● Given material:
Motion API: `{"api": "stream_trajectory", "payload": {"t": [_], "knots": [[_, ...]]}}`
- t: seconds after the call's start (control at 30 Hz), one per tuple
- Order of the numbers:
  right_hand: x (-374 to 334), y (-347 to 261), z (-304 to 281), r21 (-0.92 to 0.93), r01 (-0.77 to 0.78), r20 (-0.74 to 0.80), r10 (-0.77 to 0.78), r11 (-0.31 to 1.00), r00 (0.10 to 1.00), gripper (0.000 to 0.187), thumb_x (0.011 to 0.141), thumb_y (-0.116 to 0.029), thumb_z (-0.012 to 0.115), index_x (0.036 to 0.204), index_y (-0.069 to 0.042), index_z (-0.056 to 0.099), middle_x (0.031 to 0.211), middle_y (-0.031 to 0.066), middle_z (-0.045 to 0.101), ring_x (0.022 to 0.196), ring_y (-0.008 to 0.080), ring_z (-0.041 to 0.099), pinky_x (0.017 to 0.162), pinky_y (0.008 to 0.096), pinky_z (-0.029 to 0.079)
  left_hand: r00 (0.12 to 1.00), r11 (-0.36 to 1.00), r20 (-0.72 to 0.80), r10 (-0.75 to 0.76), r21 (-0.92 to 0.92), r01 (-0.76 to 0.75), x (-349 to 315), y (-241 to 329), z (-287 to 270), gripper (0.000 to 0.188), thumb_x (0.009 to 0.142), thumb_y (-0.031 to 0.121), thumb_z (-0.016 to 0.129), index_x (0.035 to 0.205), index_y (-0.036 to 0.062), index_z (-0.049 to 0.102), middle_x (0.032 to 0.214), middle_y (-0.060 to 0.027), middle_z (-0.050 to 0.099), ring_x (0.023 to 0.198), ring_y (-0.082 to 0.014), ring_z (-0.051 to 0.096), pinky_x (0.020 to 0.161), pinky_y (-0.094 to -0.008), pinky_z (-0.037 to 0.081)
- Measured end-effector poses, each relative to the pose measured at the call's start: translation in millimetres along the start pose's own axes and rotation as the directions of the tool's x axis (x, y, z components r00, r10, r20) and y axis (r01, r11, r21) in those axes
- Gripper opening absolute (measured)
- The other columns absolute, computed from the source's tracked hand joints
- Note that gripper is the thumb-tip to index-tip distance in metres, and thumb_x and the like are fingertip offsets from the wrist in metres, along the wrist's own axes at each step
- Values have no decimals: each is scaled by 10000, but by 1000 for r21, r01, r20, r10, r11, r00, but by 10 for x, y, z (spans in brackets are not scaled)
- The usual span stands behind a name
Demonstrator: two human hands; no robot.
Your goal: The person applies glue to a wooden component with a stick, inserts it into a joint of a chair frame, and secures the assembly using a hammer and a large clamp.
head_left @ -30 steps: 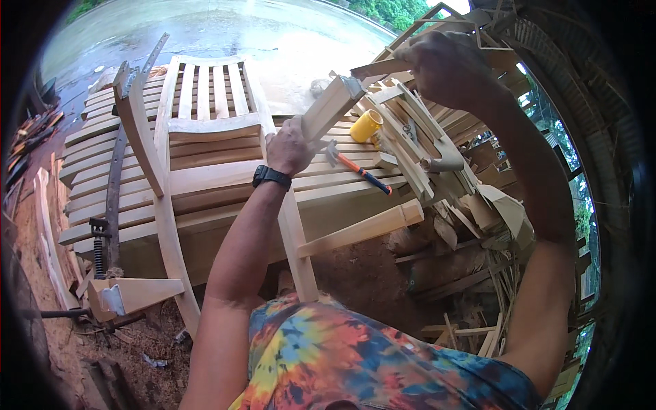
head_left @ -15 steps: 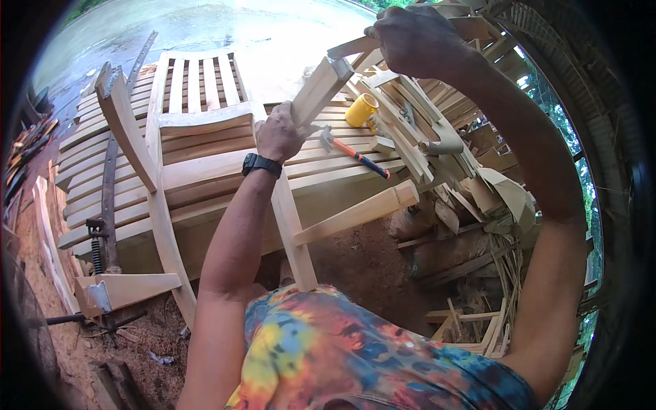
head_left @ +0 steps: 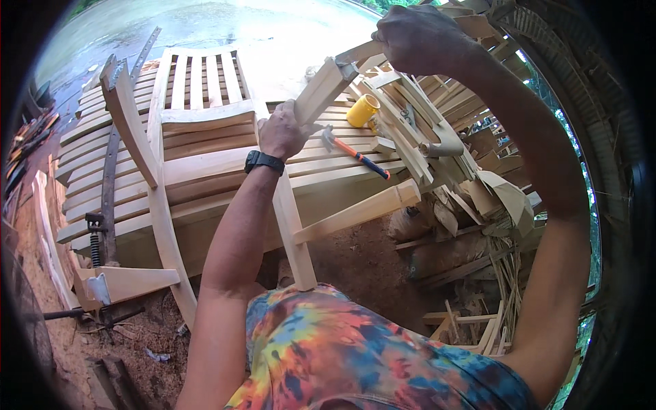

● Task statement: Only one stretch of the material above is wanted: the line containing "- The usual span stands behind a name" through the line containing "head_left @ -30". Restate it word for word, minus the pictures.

● Result:
- The usual span stands behind a name
Demonstrator: two human hands; no robot.
Your goal: The person applies glue to a wooden component with a stick, inserts it into a joint of a chair frame, and secures the assembly using a hammer and a large clamp.
head_left @ -30 steps: 

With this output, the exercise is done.